I just finished this third volume of Robert Caro’s multi-volume biography of Lyndon Johnson. The fourth volume, The Passage Of Power, is now on its way to me. I’ve tried to make my way through the work slowly, to prolong the pleasure, and so I won’t have such a long wait for the fifth and final volume, which won’t be out for several years, but it’s not working out that way. Caro is just too compulsively readable.
The Years Of Lyndon Johnson is like a vast Victorian novel, on a scale that would have daunted even Dickens (though perhaps not Tolstoy). It bristles with life, with amazing characters and amazing incidents and amazing revelations that compel attention. Indeed, if we didn’t have evidence of Caro’s prodigious and meticulous research, we might easily dismiss his work as fiction.

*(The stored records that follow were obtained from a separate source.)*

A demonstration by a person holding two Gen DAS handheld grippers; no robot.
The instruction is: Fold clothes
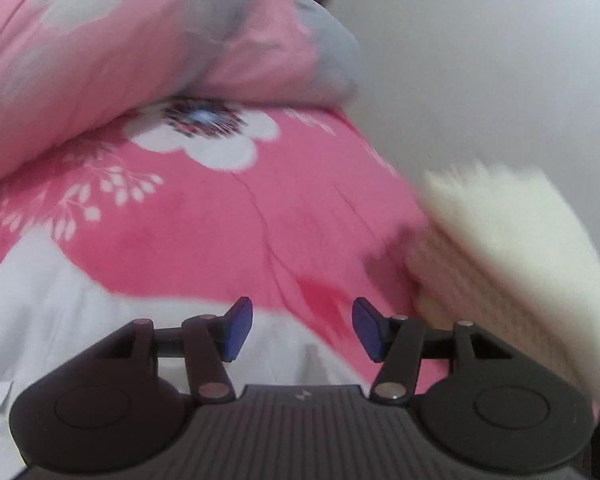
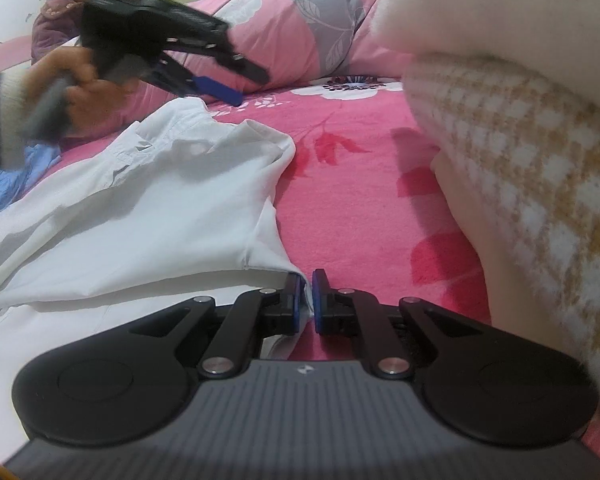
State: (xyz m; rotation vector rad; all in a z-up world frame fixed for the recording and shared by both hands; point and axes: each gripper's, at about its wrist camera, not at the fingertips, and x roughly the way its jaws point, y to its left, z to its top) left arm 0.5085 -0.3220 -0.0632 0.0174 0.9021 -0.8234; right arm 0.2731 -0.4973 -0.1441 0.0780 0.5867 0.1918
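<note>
The right tongs (image 2: 307,300) are pinching the near corner of the white garment (image 2: 140,208), which is lying spread out to their left across the pink floral bedspread (image 2: 360,168). The left tongs (image 1: 302,330) are hanging open with nothing between the pads, above the bedspread beyond the garment's far edge. A pink and grey pillow (image 2: 300,28) is lying ahead of both tongs, and a cream knitted sleeve (image 2: 520,168) is crowding in on their right.

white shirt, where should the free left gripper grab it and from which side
Judging by its pose, take the white shirt at its far raised edge near the collar, coming down from above. That edge stands up off the pink bedspread. The right gripper already pinches the near corner; the left gripper hangs open above.
</note>
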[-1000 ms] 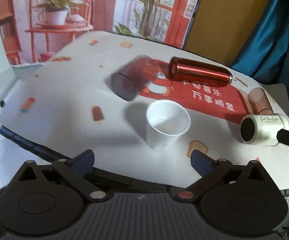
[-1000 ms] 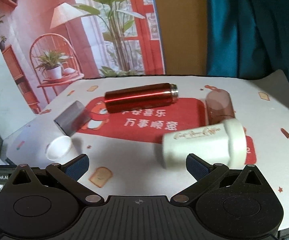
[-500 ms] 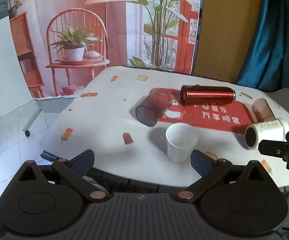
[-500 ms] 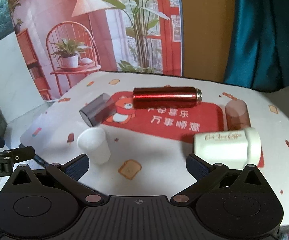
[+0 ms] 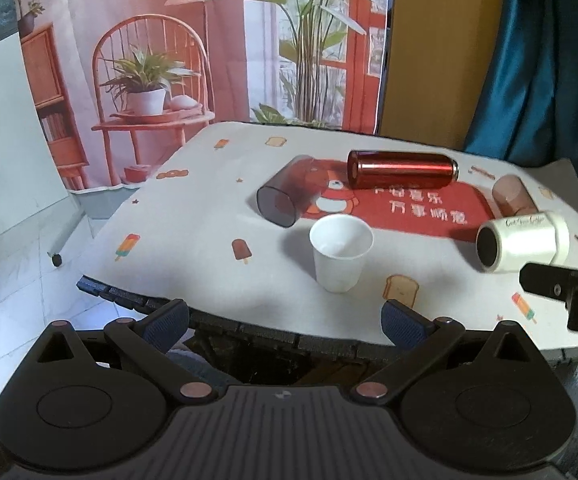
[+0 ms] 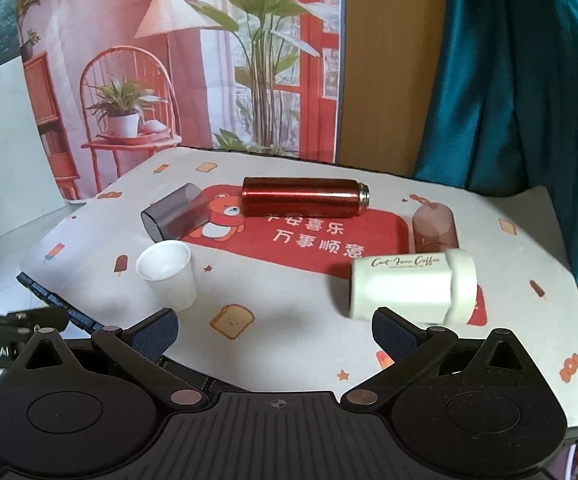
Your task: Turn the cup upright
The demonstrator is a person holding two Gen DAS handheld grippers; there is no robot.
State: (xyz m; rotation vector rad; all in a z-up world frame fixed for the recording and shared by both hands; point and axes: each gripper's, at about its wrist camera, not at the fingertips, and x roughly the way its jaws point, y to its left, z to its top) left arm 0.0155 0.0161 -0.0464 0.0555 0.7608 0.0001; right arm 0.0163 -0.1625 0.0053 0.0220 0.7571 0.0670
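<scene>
Paper cup (image 5: pixel 341 254) upright, done | mug (image 6: pixel 411 285) on side, next | right gripper (image 6: pixel 275 326) wide, empty: close across body, tilt slowly | left gripper (image 5: pixel 285 319) wide, empty

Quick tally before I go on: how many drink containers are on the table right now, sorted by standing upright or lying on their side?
Upright: 1, the white paper cup.
Lying on side: 4, the grey tumbler, the red flask, the pink tumbler, the white coffee cup.
Total: 5.
</scene>
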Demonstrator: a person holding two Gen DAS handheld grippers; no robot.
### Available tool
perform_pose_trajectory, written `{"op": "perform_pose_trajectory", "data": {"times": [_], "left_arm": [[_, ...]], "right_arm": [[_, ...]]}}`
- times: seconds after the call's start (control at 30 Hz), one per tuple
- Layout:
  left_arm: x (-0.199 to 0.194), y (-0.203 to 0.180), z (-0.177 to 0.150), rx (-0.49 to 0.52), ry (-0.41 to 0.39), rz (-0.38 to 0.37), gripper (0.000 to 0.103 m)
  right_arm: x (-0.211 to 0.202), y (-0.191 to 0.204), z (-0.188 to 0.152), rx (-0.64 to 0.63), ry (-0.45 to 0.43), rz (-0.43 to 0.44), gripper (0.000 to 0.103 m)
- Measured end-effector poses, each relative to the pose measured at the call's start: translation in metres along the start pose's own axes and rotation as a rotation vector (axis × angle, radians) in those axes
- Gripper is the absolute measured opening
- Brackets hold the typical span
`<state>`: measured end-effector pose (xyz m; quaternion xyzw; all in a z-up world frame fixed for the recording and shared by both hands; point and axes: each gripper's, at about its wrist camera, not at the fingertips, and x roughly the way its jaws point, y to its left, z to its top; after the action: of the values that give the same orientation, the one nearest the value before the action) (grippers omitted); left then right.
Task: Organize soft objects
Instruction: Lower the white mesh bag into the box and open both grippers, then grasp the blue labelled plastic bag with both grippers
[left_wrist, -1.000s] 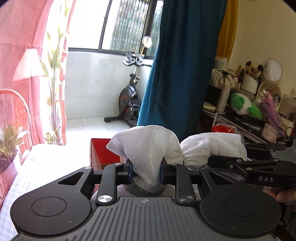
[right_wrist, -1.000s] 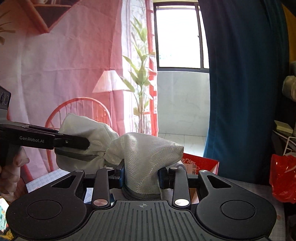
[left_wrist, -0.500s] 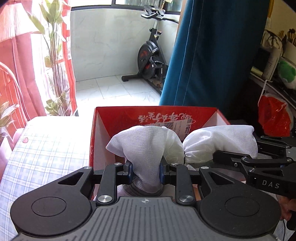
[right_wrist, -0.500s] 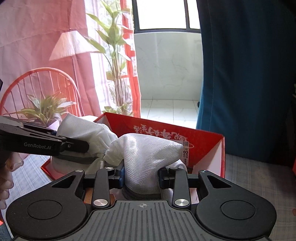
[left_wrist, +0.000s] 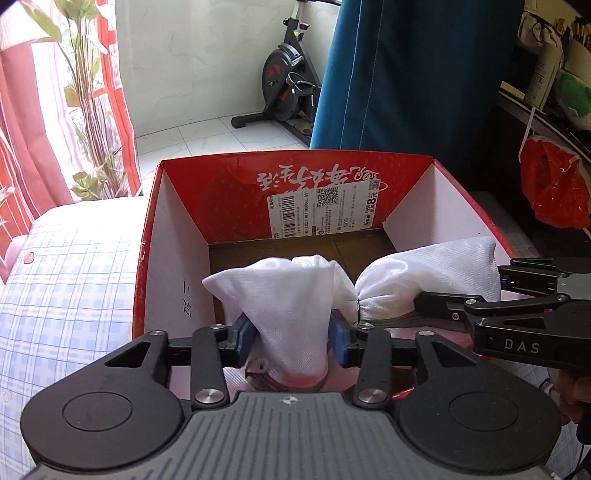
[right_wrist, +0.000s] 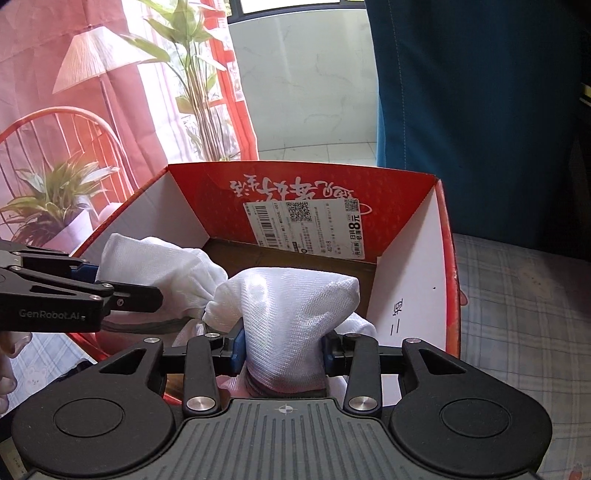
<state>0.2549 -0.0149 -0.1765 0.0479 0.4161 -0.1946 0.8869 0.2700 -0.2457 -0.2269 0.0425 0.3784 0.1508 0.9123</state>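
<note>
A white mesh cloth item with a grey band is held by both grippers over the open red cardboard box. My left gripper is shut on its left end. My right gripper is shut on its right end. The right gripper shows from the side at the right of the left wrist view, and the left gripper at the left of the right wrist view. The box has a brown floor and a white label on its far wall.
The box sits on a checked cloth surface. Beyond it are a blue curtain, an exercise bike, a red plastic bag, a tall plant and a red wire chair with a potted plant.
Both grippers have tilted down and moved forward with the cloth, from facing the window to over the open box. Both grips are unchanged.
</note>
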Motion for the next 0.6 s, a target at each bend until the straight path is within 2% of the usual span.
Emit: {"op": "perform_pose_trajectory", "data": {"times": [0.07, 0.1, 0.23, 0.47, 0.6], "left_arm": [[-0.009, -0.001, 0.001, 0.003, -0.012, -0.031, 0.065], [-0.015, -0.003, 0.001, 0.005, -0.017, -0.043, 0.066], [-0.038, -0.011, -0.002, -0.002, -0.059, -0.01, 0.066], [-0.084, -0.017, -0.027, -0.032, -0.115, 0.008, 0.065], [-0.096, -0.021, -0.049, -0.049, -0.116, 0.021, 0.064]], "right_arm": [[-0.006, -0.002, -0.002, 0.012, -0.005, -0.014, 0.047], [-0.009, -0.002, -0.003, 0.021, -0.01, -0.015, 0.049], [-0.026, 0.002, -0.005, 0.077, -0.045, -0.007, 0.057], [-0.073, 0.026, -0.021, 0.061, -0.134, 0.025, 0.057], [-0.088, 0.041, -0.043, 0.053, -0.145, 0.033, 0.057]]}}
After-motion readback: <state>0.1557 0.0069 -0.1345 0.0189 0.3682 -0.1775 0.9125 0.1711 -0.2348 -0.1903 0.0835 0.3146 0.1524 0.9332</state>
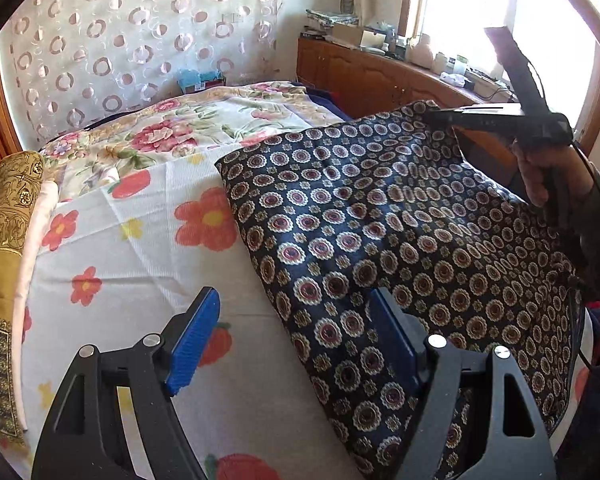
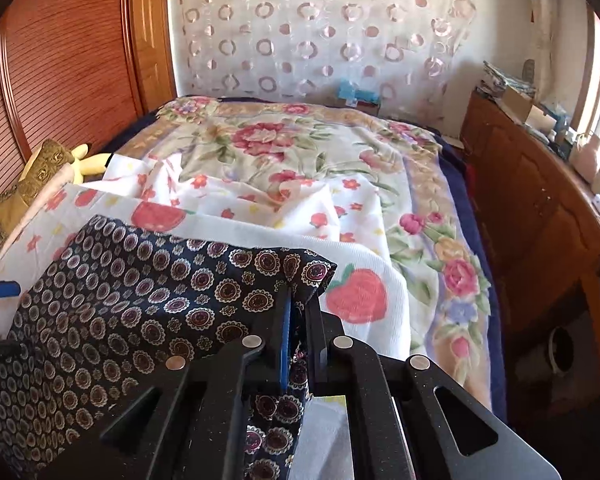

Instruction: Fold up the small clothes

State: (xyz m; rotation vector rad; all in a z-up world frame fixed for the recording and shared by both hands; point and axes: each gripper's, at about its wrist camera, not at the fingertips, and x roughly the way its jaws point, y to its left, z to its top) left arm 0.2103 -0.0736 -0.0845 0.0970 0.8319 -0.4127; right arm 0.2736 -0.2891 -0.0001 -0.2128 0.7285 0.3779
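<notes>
A dark navy cloth with round medallion print [image 1: 380, 232] lies on the bed, its right side lifted. My left gripper [image 1: 296, 332] is open, its blue pads [image 1: 192, 344] straddling the cloth's near left edge, with the right pad over the cloth. My right gripper [image 2: 300, 312] is shut on a corner of the navy cloth [image 2: 140, 320] and holds it up above the bed. The right gripper also shows in the left wrist view [image 1: 440, 114], pinching the far corner, held by a hand.
The bed carries a white sheet with red flowers [image 1: 140, 240] and a floral blanket [image 2: 300, 152] behind it. A gold cushion [image 1: 8, 208] lies at the left. A wooden cabinet [image 2: 540, 208] with clutter runs along the right, a wooden headboard [image 2: 60, 60] at the left.
</notes>
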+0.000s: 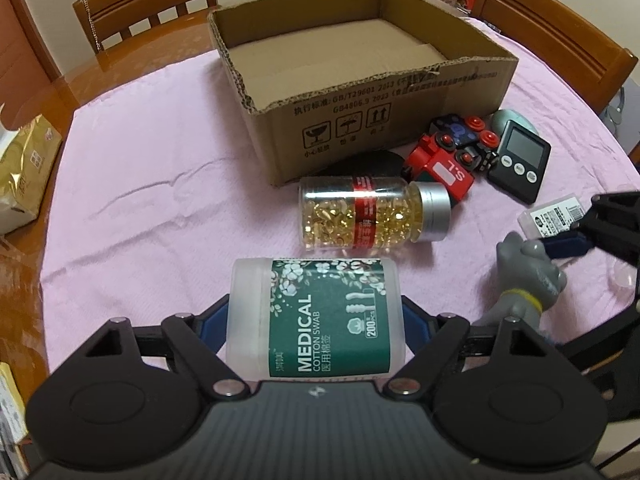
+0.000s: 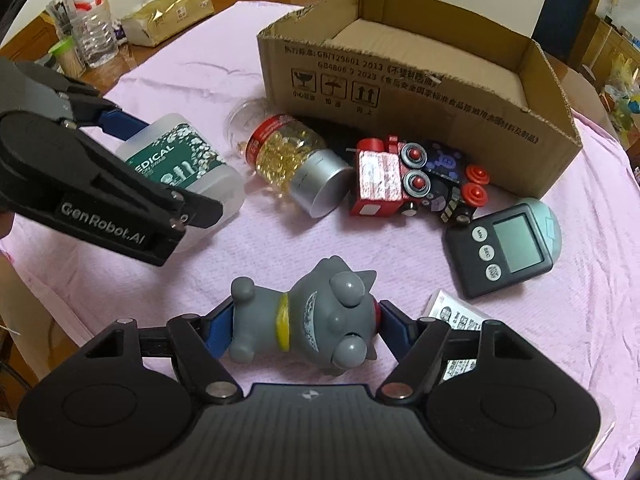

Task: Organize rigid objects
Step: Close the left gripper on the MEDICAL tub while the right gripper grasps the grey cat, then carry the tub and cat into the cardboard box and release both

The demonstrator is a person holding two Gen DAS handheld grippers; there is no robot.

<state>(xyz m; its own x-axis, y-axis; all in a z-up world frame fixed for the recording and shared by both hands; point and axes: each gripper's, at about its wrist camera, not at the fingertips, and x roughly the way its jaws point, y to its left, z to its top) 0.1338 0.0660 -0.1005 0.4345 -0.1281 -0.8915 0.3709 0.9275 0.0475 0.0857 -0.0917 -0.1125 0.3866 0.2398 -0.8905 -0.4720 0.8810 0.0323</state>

It’s the most important work about the nation since de Tocqueville‘s Democracy In America — a comprehensive education in American institutions, American aspirations, American delusions, American idealism, American skulduggery. Reading it ought to be considered a civic duty — a thoroughly pleasurable civic duty, like watching fireworks on the 4th Of July.
I love it that you love this series. I read excerpts from what must have been the first volume, in The Atlantic Monthly – or was it Harpers? – in the mid-80’s. In ’99 when I had a kidney stone I remembered Caro’s account of the gallstone-stricken Johnson refusing to come off the campaign trail. Gallstones are supposed to hurt even more than kidney stones. The man had . . .er, stones.
Democracy In America is a book I feel sheepish about having picked up once or twice but never finished. I may need a non-fiction book club.
Caro’s LBJ is a lot more entertaining than “Democracy In America”, that’s for sure!